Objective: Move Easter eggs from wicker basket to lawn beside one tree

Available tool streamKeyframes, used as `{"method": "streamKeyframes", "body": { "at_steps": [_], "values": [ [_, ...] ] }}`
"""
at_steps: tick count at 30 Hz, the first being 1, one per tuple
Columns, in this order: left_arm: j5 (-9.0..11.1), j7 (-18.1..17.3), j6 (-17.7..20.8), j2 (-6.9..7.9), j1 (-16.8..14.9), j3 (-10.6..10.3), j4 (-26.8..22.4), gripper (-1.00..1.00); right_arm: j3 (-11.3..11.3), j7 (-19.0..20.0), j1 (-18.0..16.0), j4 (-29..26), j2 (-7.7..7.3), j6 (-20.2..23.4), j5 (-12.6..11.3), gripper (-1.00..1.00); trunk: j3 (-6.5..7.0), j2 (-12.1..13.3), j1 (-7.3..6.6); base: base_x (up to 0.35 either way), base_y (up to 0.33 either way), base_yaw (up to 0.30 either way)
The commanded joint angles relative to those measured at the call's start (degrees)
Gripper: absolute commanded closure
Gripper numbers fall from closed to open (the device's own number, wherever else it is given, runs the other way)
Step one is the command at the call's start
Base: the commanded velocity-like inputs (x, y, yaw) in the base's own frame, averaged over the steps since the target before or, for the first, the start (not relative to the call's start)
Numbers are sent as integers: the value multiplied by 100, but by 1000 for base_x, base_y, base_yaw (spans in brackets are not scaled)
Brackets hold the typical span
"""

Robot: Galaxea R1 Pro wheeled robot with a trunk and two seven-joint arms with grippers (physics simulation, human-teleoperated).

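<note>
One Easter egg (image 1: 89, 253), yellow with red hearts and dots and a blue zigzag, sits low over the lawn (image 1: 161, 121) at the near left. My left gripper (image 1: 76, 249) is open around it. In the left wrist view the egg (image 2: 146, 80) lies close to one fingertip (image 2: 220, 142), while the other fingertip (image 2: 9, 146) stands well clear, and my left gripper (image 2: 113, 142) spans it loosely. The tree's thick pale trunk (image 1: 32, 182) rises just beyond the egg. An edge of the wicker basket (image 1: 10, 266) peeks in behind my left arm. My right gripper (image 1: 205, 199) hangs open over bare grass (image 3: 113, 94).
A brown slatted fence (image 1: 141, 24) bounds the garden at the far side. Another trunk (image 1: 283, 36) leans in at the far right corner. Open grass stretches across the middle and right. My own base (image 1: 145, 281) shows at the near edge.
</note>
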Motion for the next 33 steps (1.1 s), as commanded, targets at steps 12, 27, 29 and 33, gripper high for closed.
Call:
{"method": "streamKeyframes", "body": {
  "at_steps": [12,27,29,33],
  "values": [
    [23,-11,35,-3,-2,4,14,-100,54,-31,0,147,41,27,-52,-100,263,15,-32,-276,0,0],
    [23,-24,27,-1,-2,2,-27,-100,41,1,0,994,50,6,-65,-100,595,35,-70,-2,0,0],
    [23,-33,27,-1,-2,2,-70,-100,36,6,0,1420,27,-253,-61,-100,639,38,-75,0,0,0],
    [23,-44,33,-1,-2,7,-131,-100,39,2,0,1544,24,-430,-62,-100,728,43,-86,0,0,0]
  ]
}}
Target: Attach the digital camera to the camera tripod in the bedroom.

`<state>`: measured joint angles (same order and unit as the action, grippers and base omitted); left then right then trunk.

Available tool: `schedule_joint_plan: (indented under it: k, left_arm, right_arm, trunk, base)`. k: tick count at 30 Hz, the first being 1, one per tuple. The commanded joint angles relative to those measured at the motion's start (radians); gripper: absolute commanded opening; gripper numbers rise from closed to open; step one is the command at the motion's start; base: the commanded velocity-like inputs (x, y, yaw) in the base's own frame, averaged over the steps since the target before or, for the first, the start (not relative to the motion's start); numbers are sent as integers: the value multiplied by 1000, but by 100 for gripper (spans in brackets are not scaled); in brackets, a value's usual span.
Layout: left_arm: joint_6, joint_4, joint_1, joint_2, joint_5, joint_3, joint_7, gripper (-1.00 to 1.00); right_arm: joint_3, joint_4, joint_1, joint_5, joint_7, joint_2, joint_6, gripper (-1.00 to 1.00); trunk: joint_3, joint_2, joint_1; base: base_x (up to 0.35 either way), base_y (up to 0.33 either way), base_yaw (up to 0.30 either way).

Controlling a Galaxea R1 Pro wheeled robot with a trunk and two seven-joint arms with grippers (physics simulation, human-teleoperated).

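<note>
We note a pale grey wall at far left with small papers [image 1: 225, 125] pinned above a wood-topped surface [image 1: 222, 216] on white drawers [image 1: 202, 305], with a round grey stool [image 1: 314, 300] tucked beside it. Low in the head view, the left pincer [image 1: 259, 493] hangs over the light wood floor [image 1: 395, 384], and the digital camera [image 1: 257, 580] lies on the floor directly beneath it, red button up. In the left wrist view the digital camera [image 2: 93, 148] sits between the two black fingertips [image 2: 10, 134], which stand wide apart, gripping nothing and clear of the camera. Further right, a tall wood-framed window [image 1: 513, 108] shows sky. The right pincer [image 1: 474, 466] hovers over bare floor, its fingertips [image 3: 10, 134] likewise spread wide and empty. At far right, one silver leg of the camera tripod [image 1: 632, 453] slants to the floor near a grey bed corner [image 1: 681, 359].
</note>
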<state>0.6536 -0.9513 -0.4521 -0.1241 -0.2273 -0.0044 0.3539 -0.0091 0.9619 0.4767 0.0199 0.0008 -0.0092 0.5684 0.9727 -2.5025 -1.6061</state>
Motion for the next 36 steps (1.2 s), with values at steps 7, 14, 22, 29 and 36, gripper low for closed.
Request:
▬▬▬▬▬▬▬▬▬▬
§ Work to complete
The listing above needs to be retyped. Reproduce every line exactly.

§ Response to the exercise
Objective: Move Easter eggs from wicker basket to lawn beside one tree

Available tool streamKeyframes, used as `{"method": "streamKeyframes", "body": { "at_steps": [_], "values": [ [_, ...] ] }}`
"""
at_steps: tick count at 30 Hz, the first being 1, one per tuple
Columns, in this order: left_arm: j5 (-9.0..11.1), j7 (-18.1..17.3), j6 (-17.7..20.8), j2 (-6.9..7.9), j1 (-16.8..14.9), j3 (-10.6..10.3), j4 (-26.8..22.4), gripper (-1.00..1.00); right_arm: j3 (-11.3..11.3), j7 (-19.0..20.0), j1 (-18.0..16.0), j4 (-29..26), j2 (-7.7..7.3), j6 (-20.2..23.4), j5 (-12.6..11.3), gripper (-1.00..1.00); trunk: j3 (-6.5..7.0), j2 (-12.1..13.3), j1 (-7.3..6.6); base: base_x (up to 0.35 either way), base_y (up to 0.33 either way), base_yaw (up to 0.30 either way)
The commanded joint angles relative to those measured at the call's start (degrees)
Gripper: absolute commanded closure
Gripper numbers fall from closed to open (the device's own number, wherever else it is given, runs the other way)
Step one is the command at the call's start
Base: the commanded velocity-like inputs (x, y, yaw) in the base's own frame, averaged over the steps since the target before or, for the first, the start (not relative to the call's start)
Numbers are sent as integers: the value multiplied by 100, but by 1000 for base_x, base_y, base_yaw (spans in brackets are not scaled)
Brackets hold the typical span
"""

Robot: Galaxea R1 Pro wheeled robot with a trunk and two seven-joint arms with grippers (physics simulation, human-teleoperated).

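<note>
One Easter egg (image 1: 89, 253), yellow with red hearts and dots and a blue zigzag, sits low over the lawn (image 1: 161, 121) at the near left. My left gripper (image 1: 76, 249) is open around it. In the left wrist view the egg (image 2: 146, 80) lies close to one fingertip (image 2: 220, 142), while the other fingertip (image 2: 9, 146) stands well clear, and my left gripper (image 2: 113, 142) spans it loosely. The tree's thick pale trunk (image 1: 32, 182) rises just beyond the egg. An edge of the wicker basket (image 1: 10, 266) peeks in behind my left arm. My right gripper (image 1: 205, 199) hangs open over bare grass (image 3: 113, 94).
A brown slatted fence (image 1: 141, 24) bounds the garden at the far side. Another trunk (image 1: 283, 36) leans in at the far right corner. Open grass stretches across the middle and right. My own base (image 1: 145, 281) shows at the near edge.
</note>
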Motion for the next 33 steps (1.1 s), as commanded, targets at steps 12, 27, 29 and 33, gripper high for closed.
Call:
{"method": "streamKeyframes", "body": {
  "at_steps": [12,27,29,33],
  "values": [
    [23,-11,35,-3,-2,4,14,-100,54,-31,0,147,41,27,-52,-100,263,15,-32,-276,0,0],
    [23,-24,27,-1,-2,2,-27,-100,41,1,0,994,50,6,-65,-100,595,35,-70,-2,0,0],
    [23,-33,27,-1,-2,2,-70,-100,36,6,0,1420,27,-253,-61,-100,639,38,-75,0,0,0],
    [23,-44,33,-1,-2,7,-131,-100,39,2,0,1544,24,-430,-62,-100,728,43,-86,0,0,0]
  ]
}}
Target: Attach the digital camera to the camera tripod in the bedroom.

`<state>`: measured joint angles (same order and unit as the action, grippers and base omitted); left then right then trunk.

Available tool: `schedule_joint_plan: (indented under it: k, left_arm, right_arm, trunk, base)`. k: tick count at 30 Hz, the first being 1, one per tuple. The commanded joint angles relative to those measured at the motion's start (radians); gripper: absolute commanded opening; gripper numbers rise from closed to open; step one is the command at the motion's start; base: the commanded velocity-like inputs (x, y, yaw) in the base's own frame, averaged over the steps since the target before or, for the first, the start (not relative to the motion's start); numbers are sent as integers: the value multiplied by 1000, but by 100 for gripper (spans in brackets are not scaled); in brackets, a value's usual span.
Layout: left_arm: joint_6, joint_4, joint_1, joint_2, joint_5, joint_3, joint_7, gripper (-1.00 to 1.00); right_arm: joint_3, joint_4, joint_1, joint_5, joint_7, joint_2, joint_6, gripper (-1.00 to 1.00); trunk: joint_3, joint_2, joint_1; base: base_x (up to 0.35 either way), base_y (up to 0.33 either way), base_yaw (up to 0.30 either way).

Controlling a Galaxea R1 Pro wheeled robot with a trunk and two seven-joint arms with grippers (physics simulation, human-teleoperated).

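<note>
We note a pale grey wall at far left with small papers [image 1: 225, 125] pinned above a wood-topped surface [image 1: 222, 216] on white drawers [image 1: 202, 305], with a round grey stool [image 1: 314, 300] tucked beside it. Low in the head view, the left pincer [image 1: 259, 493] hangs over the light wood floor [image 1: 395, 384], and the digital camera [image 1: 257, 580] lies on the floor directly beneath it, red button up. In the left wrist view the digital camera [image 2: 93, 148] sits between the two black fingertips [image 2: 10, 134], which stand wide apart, gripping nothing and clear of the camera. Further right, a tall wood-framed window [image 1: 513, 108] shows sky. The right pincer [image 1: 474, 466] hovers over bare floor, its fingertips [image 3: 10, 134] likewise spread wide and empty. At far right, one silver leg of the camera tripod [image 1: 632, 453] slants to the floor near a grey bed corner [image 1: 681, 359].
</note>
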<state>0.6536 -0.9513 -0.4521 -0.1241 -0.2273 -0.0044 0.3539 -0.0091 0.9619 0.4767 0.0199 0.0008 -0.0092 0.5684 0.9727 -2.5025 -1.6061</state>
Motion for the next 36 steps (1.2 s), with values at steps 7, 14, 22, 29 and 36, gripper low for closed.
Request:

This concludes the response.